- **What to work on**: What you return must match, exactly, the lines running from the one containing "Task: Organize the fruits" to the end of the data, both included, and must contain no pictures.

- **Data**:
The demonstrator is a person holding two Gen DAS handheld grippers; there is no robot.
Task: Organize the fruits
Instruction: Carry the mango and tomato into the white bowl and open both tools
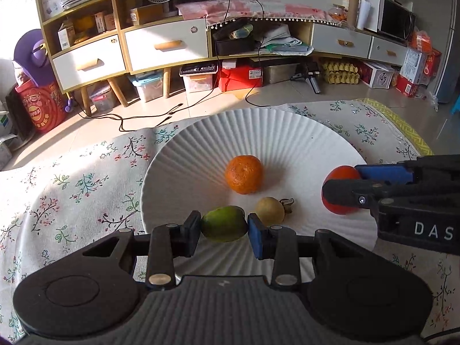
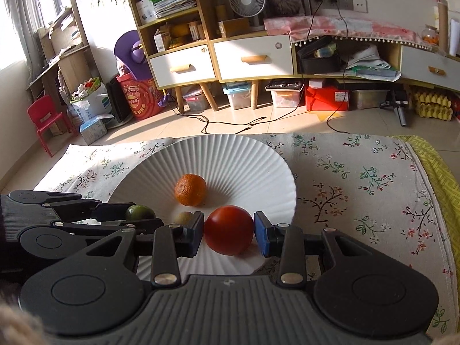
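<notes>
Nearest in the left wrist view, the left gripper (image 1: 224,227) is clamped on a green fruit (image 1: 223,223), its black and blue pads pressing the fruit's two sides over the near part of the white ribbed plate (image 1: 201,149). Just beyond it, a small yellowish fruit (image 1: 269,211) with a dried stem lies on the plate, and farther in, near the plate's middle, sits a mandarin orange (image 1: 244,174). At the plate's right edge the right gripper (image 1: 342,184) comes in from the side, closed on a red tomato (image 1: 340,194). In the right wrist view, the right gripper (image 2: 229,230) holds that tomato (image 2: 229,230) between its pads above the plate's near rim (image 2: 258,155); whether the tomato touches the plate cannot be told. The left gripper (image 2: 141,215) with the green fruit (image 2: 140,212) is just to its left, the orange (image 2: 190,189) beyond. The plate rests on a floral tablecloth (image 2: 359,189). Far back stand a wooden cabinet (image 2: 253,57) with white drawers and a small fan (image 2: 246,0).
</notes>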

- **Answer for the task**:
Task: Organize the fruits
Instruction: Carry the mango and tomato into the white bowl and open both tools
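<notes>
Nearest in the left wrist view, the left gripper (image 1: 224,227) is clamped on a green fruit (image 1: 223,223), its black and blue pads pressing the fruit's two sides over the near part of the white ribbed plate (image 1: 201,149). Just beyond it, a small yellowish fruit (image 1: 269,211) with a dried stem lies on the plate, and farther in, near the plate's middle, sits a mandarin orange (image 1: 244,174). At the plate's right edge the right gripper (image 1: 342,184) comes in from the side, closed on a red tomato (image 1: 340,194). In the right wrist view, the right gripper (image 2: 229,230) holds that tomato (image 2: 229,230) between its pads above the plate's near rim (image 2: 258,155); whether the tomato touches the plate cannot be told. The left gripper (image 2: 141,215) with the green fruit (image 2: 140,212) is just to its left, the orange (image 2: 190,189) beyond. The plate rests on a floral tablecloth (image 2: 359,189). Far back stand a wooden cabinet (image 2: 253,57) with white drawers and a small fan (image 2: 246,0).
</notes>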

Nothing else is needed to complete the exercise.